PROBLEM DESCRIPTION:
Which lines below fall between the one containing "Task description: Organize" and the one containing "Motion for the"? Repeat them exactly, counting both of those lines, and add nothing else.

DATA EXCERPTS:
Content starts

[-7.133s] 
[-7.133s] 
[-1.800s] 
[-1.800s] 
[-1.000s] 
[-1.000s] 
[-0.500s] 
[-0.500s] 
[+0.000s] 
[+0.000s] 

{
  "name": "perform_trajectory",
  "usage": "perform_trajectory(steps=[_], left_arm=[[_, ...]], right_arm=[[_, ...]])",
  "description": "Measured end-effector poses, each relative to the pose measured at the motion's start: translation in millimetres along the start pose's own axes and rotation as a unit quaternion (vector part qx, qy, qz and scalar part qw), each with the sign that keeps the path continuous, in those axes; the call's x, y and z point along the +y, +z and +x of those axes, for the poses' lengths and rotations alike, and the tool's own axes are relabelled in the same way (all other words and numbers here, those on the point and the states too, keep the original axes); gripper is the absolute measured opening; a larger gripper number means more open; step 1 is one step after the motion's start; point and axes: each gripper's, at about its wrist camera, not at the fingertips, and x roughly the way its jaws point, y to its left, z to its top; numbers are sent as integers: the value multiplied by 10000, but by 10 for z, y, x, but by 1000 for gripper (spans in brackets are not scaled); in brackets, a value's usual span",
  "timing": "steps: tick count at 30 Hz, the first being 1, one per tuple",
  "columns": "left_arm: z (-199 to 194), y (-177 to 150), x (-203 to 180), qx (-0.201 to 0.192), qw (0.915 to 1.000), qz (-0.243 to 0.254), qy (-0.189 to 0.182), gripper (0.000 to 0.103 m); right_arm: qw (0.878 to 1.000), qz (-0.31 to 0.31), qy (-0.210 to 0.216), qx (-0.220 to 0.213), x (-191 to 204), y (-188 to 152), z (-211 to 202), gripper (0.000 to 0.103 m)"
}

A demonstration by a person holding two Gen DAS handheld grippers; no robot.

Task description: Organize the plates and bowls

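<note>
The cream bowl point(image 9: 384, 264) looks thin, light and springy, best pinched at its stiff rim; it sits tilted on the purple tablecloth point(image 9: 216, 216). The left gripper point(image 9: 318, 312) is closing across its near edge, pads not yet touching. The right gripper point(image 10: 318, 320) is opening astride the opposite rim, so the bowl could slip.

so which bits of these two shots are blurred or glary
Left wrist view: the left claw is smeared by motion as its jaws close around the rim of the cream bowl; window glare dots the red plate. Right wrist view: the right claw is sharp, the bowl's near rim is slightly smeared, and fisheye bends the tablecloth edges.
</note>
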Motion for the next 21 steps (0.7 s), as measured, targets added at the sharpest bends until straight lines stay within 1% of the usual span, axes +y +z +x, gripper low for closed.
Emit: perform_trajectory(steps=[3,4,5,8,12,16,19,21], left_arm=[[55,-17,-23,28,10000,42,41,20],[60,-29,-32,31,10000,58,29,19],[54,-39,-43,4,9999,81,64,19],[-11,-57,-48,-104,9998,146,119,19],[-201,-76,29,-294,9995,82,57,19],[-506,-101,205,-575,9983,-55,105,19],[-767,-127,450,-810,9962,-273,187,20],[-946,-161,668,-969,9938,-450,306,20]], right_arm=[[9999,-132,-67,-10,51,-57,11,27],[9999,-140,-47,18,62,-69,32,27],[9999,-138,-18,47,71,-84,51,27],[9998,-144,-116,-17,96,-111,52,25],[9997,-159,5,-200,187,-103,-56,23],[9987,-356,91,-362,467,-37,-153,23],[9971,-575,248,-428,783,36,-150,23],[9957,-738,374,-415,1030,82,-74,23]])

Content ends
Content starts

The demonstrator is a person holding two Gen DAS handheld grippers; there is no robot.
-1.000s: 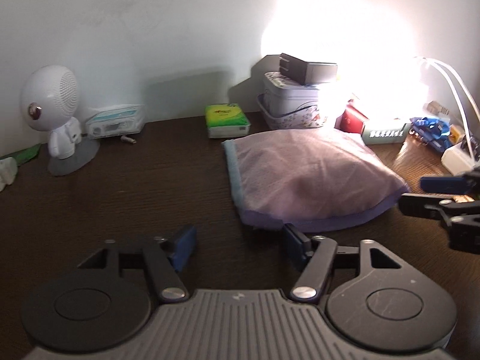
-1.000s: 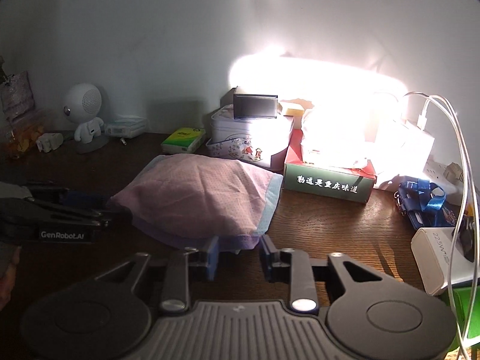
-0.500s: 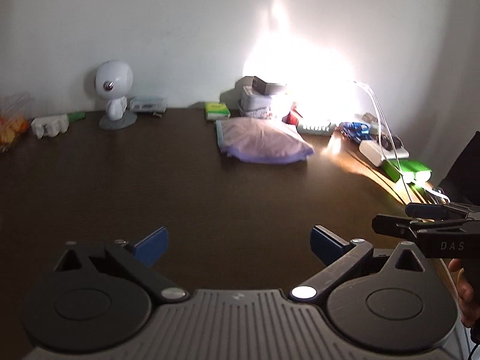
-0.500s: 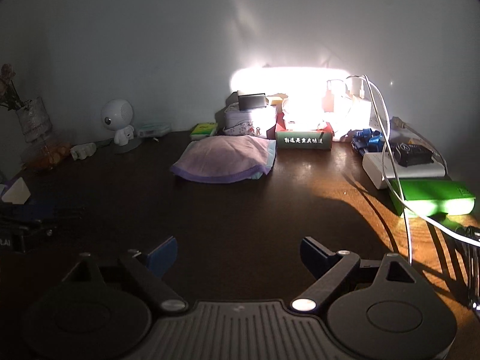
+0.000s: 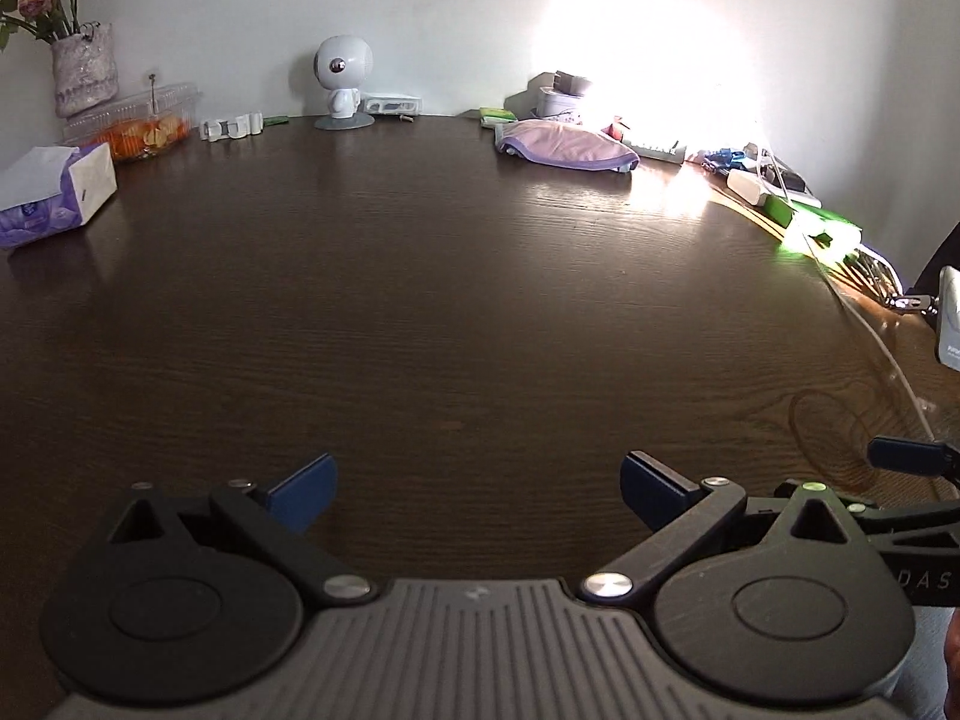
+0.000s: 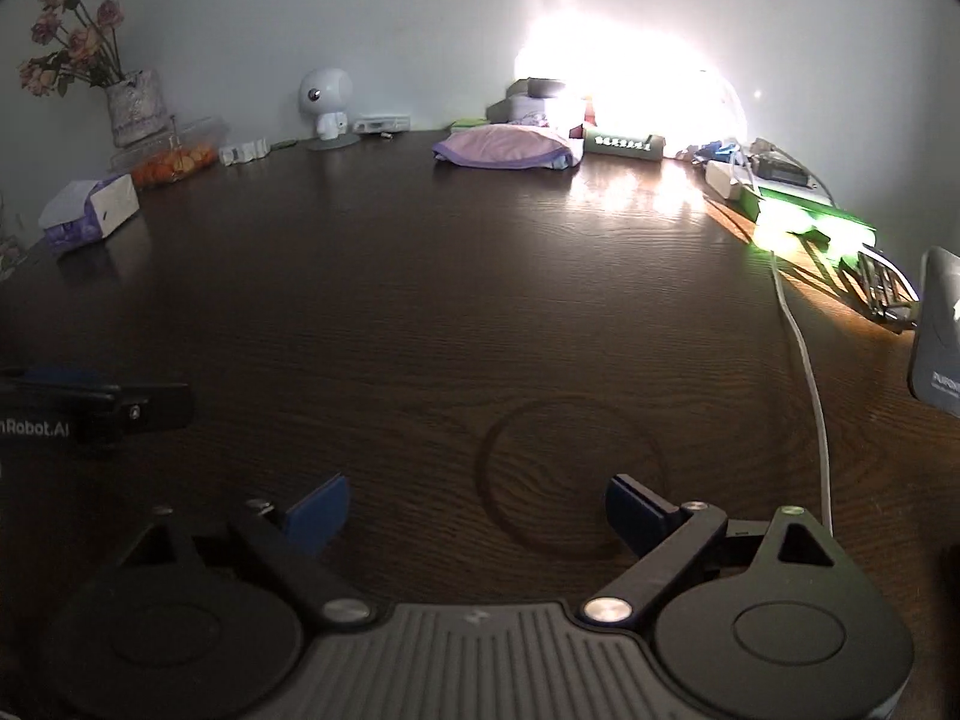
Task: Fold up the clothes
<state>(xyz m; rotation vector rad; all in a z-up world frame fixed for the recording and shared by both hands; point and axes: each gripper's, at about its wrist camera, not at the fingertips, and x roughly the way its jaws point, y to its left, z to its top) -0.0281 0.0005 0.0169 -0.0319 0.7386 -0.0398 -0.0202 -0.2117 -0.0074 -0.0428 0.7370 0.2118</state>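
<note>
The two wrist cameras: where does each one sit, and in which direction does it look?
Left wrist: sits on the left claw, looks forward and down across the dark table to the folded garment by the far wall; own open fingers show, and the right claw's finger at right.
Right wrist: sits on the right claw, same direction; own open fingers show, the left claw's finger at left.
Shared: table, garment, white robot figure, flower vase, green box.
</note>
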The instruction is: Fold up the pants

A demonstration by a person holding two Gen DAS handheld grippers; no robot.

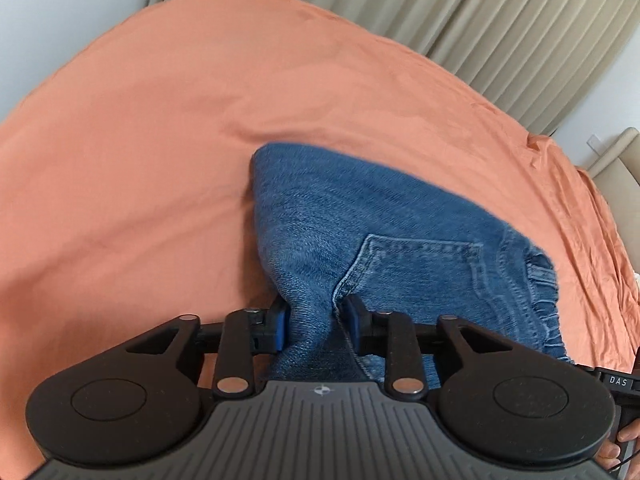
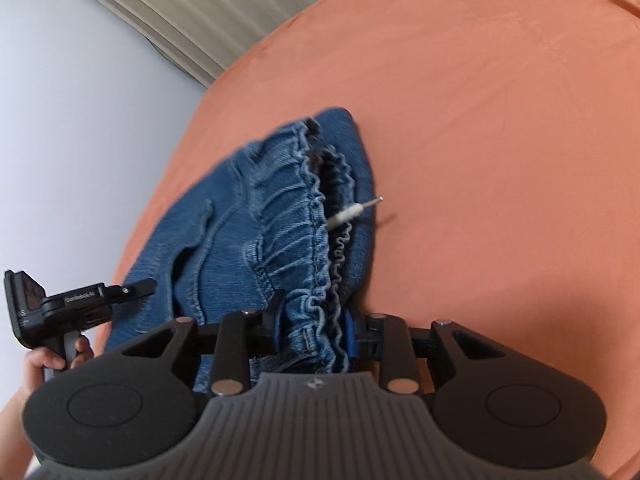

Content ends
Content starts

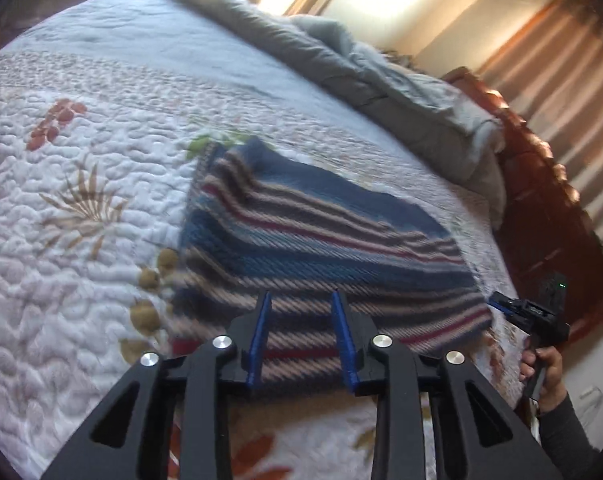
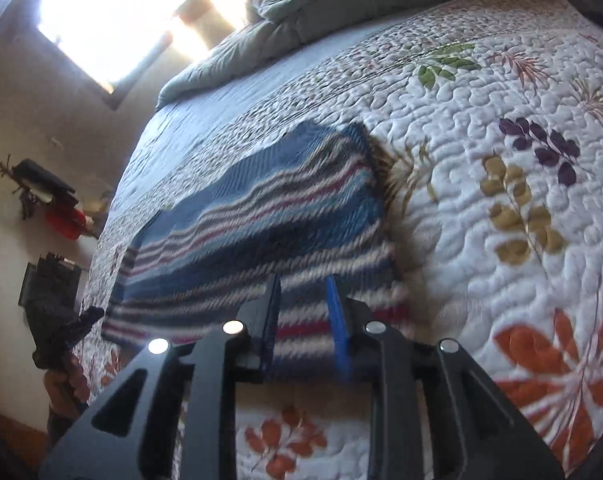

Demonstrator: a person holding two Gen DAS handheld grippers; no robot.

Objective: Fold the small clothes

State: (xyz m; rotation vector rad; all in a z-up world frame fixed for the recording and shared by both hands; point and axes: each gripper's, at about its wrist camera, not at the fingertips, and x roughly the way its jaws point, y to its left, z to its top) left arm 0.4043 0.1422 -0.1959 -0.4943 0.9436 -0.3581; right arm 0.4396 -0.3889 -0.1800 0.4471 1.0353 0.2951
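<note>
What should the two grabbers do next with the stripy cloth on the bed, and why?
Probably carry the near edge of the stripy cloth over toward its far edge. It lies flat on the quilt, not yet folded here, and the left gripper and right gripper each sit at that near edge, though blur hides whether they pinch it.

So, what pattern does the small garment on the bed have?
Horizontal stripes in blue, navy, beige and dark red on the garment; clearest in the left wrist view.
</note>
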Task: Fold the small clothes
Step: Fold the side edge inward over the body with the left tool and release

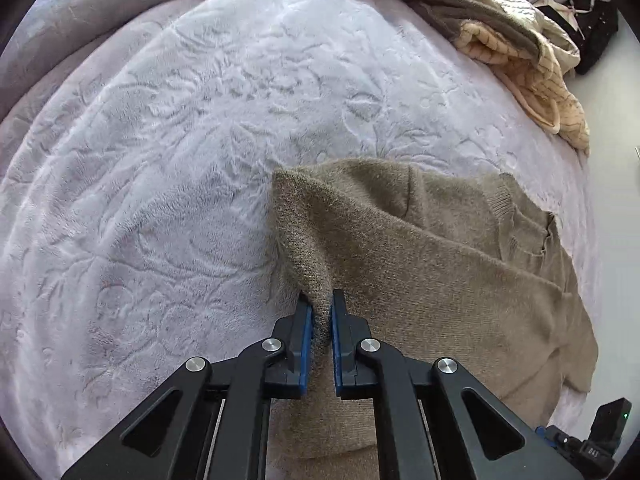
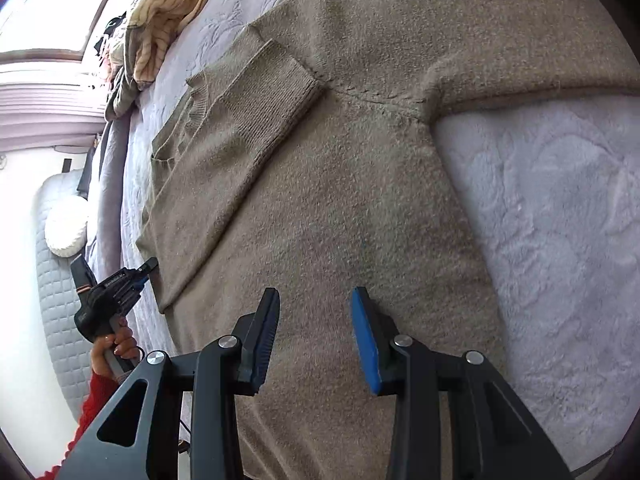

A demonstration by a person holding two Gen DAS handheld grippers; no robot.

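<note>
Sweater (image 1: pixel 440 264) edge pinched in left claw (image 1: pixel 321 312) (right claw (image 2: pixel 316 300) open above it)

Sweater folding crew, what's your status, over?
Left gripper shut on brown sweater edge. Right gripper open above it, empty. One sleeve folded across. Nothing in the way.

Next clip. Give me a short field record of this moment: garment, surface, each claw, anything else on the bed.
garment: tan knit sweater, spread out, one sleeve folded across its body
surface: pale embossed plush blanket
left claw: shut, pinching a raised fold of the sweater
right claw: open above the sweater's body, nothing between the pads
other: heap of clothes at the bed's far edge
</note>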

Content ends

SOLUTION TO THE EXERCISE:
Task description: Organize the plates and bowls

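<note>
The cream bowl point(image 9: 384, 264) looks thin, light and springy, best pinched at its stiff rim; it sits tilted on the purple tablecloth point(image 9: 216, 216). The left gripper point(image 9: 318, 312) is closing across its near edge, pads not yet touching. The right gripper point(image 10: 318, 320) is opening astride the opposite rim, so the bowl could slip.

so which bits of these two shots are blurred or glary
Left wrist view: the left claw is smeared by motion as its jaws close around the rim of the cream bowl; window glare dots the red plate. Right wrist view: the right claw is sharp, the bowl's near rim is slightly smeared, and fisheye bends the tablecloth edges.
</note>
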Motion for the next 21 steps (0.7 s), as measured, targets added at the sharpest bends until straight lines stay within 1% of the usual span, axes +y +z +x, gripper low for closed.

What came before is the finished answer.